> _ABOUT THIS TASK_: Among the entries below, which lines include the string "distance"? Show each one.

> _RECORDS SUPPLIED_:
● ● ● ●

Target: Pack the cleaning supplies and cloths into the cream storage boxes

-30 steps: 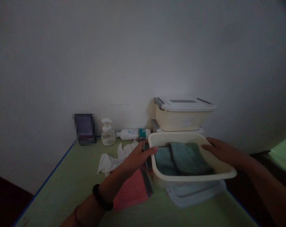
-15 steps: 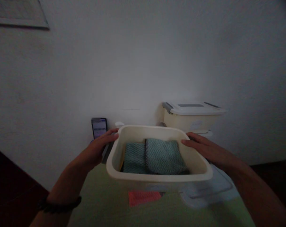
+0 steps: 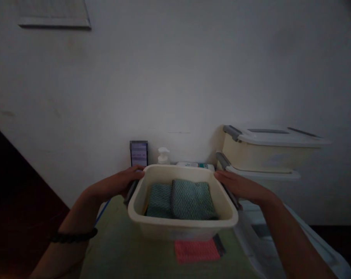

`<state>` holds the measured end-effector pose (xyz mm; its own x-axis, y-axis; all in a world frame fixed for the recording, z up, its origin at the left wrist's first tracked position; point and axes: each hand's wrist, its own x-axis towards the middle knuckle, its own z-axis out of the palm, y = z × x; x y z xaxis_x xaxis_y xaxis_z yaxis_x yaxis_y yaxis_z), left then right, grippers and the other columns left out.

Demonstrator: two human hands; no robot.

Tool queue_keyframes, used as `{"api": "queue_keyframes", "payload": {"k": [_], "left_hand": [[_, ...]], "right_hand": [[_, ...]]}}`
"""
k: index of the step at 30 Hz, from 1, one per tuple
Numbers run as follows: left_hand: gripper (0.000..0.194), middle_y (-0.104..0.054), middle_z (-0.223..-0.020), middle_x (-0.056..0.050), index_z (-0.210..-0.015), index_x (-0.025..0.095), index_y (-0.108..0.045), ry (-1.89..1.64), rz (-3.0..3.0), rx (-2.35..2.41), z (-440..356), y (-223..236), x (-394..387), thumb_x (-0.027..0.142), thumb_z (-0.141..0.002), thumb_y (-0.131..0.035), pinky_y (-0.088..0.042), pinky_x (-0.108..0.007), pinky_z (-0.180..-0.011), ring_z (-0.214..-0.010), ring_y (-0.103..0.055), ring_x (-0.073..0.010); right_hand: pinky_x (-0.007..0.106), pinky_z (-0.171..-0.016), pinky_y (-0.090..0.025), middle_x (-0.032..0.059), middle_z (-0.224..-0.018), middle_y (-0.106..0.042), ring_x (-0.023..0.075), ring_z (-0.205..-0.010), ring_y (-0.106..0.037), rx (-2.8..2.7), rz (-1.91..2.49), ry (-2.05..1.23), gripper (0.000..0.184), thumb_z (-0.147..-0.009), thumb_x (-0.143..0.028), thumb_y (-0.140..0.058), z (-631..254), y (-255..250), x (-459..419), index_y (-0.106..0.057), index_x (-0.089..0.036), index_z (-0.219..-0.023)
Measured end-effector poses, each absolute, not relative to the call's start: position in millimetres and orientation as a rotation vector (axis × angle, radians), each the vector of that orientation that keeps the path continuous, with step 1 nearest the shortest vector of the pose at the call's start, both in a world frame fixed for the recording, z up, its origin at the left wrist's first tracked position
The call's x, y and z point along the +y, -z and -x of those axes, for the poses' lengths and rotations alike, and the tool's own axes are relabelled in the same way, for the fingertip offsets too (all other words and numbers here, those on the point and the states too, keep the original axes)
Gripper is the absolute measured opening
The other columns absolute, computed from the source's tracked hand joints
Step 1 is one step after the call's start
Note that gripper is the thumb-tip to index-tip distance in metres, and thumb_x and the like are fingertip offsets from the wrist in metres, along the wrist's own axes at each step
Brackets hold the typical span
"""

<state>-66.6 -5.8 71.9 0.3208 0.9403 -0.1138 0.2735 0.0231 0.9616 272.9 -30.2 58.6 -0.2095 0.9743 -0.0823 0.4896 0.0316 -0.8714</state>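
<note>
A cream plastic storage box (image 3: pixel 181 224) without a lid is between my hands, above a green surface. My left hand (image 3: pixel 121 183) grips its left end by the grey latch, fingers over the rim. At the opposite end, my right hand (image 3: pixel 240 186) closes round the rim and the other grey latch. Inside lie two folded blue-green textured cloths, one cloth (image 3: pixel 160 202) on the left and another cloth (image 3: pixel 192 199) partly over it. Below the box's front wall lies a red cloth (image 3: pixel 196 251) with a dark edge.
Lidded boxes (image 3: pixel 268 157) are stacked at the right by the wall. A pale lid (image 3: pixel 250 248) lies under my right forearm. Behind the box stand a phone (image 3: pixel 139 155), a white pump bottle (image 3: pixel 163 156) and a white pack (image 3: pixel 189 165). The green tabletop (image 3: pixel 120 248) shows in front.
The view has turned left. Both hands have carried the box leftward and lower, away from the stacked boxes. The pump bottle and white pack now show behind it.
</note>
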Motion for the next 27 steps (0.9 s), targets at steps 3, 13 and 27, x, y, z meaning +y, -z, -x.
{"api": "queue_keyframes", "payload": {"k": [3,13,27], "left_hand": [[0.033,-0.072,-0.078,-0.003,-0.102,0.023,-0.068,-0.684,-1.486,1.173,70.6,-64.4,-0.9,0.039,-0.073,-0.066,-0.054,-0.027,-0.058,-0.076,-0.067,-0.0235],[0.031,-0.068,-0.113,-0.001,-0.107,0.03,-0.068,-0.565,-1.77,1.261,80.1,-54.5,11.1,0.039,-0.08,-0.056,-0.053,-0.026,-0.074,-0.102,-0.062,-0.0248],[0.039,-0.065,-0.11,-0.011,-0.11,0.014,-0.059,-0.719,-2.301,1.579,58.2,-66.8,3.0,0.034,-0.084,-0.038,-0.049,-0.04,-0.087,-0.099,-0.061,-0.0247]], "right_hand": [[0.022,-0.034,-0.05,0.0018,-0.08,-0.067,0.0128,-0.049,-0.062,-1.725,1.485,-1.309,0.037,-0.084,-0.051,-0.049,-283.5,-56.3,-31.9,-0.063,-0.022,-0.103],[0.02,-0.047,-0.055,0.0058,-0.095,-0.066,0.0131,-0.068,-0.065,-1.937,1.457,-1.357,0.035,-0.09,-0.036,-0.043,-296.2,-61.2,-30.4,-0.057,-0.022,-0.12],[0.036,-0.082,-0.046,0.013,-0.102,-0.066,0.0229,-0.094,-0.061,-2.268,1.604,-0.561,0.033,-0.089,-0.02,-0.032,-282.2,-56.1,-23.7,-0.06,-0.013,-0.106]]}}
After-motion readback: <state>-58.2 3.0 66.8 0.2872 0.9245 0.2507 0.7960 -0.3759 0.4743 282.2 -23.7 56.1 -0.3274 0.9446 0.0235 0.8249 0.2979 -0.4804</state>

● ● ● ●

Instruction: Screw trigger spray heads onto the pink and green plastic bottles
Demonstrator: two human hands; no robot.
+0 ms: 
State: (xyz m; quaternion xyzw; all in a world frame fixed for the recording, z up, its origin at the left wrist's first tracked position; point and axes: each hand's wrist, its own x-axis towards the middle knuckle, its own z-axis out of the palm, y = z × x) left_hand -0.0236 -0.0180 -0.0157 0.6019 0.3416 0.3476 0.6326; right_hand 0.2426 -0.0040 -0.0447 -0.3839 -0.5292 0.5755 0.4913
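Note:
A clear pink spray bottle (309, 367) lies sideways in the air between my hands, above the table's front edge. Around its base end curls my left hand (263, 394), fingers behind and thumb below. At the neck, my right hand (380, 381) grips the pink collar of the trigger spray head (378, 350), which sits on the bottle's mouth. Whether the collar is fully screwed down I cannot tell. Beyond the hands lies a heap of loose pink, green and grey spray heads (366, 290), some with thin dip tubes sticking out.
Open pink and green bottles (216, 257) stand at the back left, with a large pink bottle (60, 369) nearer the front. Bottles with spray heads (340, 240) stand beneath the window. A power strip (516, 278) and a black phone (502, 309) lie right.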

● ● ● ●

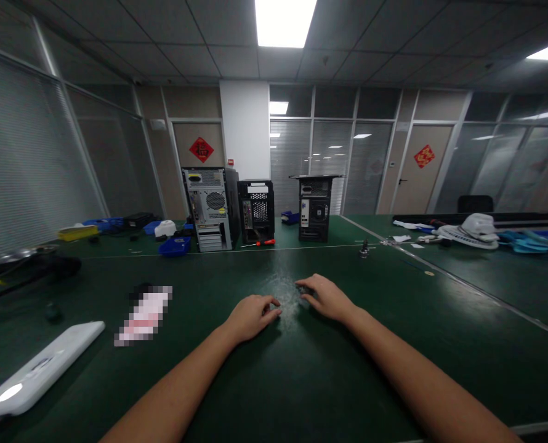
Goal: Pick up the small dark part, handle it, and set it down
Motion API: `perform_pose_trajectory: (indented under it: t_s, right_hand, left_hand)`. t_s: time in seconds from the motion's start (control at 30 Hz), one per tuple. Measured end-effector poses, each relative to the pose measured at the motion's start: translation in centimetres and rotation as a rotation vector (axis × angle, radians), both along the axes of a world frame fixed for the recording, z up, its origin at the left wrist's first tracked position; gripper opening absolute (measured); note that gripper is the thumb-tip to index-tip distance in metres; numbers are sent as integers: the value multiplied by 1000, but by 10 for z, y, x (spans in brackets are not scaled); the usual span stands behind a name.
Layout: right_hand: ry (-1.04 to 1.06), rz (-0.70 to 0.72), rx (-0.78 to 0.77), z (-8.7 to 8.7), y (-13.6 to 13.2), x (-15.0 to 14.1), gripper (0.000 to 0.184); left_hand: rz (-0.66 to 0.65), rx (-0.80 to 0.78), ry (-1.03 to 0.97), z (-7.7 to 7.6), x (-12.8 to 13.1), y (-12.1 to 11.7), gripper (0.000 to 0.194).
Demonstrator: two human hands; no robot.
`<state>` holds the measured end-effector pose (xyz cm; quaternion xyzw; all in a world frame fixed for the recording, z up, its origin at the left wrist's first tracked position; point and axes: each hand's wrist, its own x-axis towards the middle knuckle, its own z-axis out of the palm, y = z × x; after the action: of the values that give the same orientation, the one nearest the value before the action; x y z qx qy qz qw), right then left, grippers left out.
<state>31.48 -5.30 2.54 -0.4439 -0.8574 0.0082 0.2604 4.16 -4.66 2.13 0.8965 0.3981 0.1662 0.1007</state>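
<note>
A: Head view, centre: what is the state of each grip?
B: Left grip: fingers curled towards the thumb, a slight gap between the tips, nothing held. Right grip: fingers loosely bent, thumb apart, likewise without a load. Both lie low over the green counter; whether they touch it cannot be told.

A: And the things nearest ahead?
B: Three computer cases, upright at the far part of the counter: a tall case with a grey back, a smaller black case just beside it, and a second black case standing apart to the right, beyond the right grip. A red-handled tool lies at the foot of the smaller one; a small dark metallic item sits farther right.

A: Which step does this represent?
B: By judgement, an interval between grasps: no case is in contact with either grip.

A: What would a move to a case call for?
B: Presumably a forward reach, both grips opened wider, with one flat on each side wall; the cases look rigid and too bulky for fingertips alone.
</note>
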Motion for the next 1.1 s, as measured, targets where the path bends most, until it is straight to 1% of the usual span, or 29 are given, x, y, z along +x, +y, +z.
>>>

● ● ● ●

> _OUTPUT OF THE EXERCISE_:
Note that gripper is the thumb-tip to index-tip distance in metres, and thumb_x and the like are fingertip offsets from the wrist in metres, along the wrist's own axes at each step
Motion API: `perform_pose_trajectory: (indented under it: t_s, right_hand, left_hand)`. t_s: time in seconds from the motion's start (control at 30 Hz), one per tuple. Measured end-effector poses, each relative to the pose measured at the motion's start: translation in centimetres and rotation as a rotation vector (axis × angle, radians), both along the axes of a world frame fixed for the recording, z up, its origin at the left wrist's first tracked position; gripper opening absolute (measured); note that gripper is the thumb-tip to index-tip distance in metres; numbers are sent as integers: the value multiplied by 1000, but by 10 for z, y, x (spans in brackets are not scaled); the usual span stands behind a name.

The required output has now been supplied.